Qt Weekly #28: Qt and CUDA on the Jetson TK1

NVIDIA's Jetson TK1 is a powerful development board based on the Tegra K1 chip. It comes with a GPU capable of OpenGL 4.4, OpenGL ES 3.1 and CUDA 6.5. From Qt's perspective this is a somewhat unorthodox embedded device because its customized Linux system is based on Ubuntu 14.04 and runs the regular X11 environment. Therefore the approach that is typical for low and medium-end embedded hardware, running OpenGL-accelerated Qt apps directly on the framebuffer using the eglfs platform plugin, will not be suitable.

In addition, the ability to do hardware-accelerated computing using CUDA is very interesting, especially when it comes to interoperating with OpenGL. Let's take a look at how CUDA code can be integrated with a Qt-based application.

Jetson TK1The board

Building Qt

This board is powerful enough to build everything on its own without any cross-compilation. Configuring and building Qt is no different than in any desktop Linux environment. One option that needs special consideration however is -opengl es2 because Qt can be built either in a GLX + OpenGL or EGL + OpenGL ES configuration.

For example, the following configures Qt to use GLX and OpenGL:

configure -release -nomake examples -nomake tests

while adding -opengl es2 requests the usage of EGL and OpenGL ES:

configure -release -opengl es2 -nomake examples -nomake tests

If you are planning to run applications relying on modern, non-ES OpenGL features, or use CUDA, then go for the first. If you however have some existing code from the mobile or embedded world relying on EGL or OpenGL ES then it may be useful to go for #2.
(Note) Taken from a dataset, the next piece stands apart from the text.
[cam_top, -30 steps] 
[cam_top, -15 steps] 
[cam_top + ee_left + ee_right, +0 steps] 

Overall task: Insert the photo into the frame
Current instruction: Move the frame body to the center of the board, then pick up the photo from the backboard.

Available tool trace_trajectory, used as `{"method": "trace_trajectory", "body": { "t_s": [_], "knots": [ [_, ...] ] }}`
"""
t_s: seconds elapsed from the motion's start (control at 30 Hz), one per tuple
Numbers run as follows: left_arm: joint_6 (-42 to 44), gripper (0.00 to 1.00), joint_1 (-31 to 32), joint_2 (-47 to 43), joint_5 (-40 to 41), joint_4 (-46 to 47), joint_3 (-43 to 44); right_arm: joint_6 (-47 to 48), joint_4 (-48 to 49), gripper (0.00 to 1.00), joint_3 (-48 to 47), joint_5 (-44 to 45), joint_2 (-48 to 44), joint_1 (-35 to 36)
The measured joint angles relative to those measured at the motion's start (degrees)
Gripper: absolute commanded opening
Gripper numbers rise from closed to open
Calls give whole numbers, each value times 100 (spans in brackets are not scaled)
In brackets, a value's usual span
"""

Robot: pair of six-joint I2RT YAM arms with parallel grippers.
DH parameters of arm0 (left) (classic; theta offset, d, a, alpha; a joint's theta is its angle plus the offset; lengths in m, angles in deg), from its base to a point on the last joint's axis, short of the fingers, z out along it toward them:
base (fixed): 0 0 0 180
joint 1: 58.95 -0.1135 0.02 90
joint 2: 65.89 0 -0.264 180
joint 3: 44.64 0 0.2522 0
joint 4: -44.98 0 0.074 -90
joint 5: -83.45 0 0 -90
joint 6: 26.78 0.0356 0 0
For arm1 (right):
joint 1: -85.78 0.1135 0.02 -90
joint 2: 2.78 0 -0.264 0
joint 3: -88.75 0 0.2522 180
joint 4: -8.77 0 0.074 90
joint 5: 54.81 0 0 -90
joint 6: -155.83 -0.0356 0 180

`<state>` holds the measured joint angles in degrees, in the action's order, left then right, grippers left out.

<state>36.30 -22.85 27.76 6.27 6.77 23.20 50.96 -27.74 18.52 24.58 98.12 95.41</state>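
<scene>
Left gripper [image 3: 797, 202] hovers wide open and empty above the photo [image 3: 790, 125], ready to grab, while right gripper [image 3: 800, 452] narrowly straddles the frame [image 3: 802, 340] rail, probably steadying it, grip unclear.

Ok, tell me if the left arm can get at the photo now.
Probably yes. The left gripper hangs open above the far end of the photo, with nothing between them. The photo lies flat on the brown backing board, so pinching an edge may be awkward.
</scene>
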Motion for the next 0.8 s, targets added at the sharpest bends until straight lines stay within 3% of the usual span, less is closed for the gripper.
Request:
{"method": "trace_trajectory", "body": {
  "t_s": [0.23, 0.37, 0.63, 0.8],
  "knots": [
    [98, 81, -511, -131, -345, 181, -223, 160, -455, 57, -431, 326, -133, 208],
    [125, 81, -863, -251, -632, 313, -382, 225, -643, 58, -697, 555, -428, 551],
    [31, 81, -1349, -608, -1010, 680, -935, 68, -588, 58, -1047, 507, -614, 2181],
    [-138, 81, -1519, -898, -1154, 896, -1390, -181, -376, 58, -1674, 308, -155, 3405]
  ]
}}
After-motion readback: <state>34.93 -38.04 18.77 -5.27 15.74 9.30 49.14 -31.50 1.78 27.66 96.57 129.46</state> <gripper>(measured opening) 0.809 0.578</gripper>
The default platform plugin will be xcb, so running Qt apps without specifying the platform plugin will work just fine. This is the exact same plugin that is used on any ordinary X11-based Linux desktop system.

Vsync gotchas

Once the build is done, you will most likely run some OpenGL-based Qt apps. And then comes the first surprise: applications are not synchronized to the vertical refresh rate of the screen.

When running for instance the example from qtbase/examples/opengl/qopenglwindow, we expect a nice and smooth 60 FPS animation with the rendering thread throttled appropriately. This unfortunately isn't the case. Unless the application is fullscreen. Therefore many apps will want to replace calls like show() or showMaximized() with showFullScreen(). This way the thread is throttled as expected.

A further surprise may come in QWidget-based applications when opening a popup or a dialog. Unfortunately this also disables synchronization, even though the main window still covers the entire screen. In general we can conclude that the standard embedded recommendation of sticking to a single fullscreen window is very valid for this board too, even when using xcb, although for completely different reasons.


After installing CUDA, the first and in fact the only challenge is to tackle the integration of nvcc with our Qt projects.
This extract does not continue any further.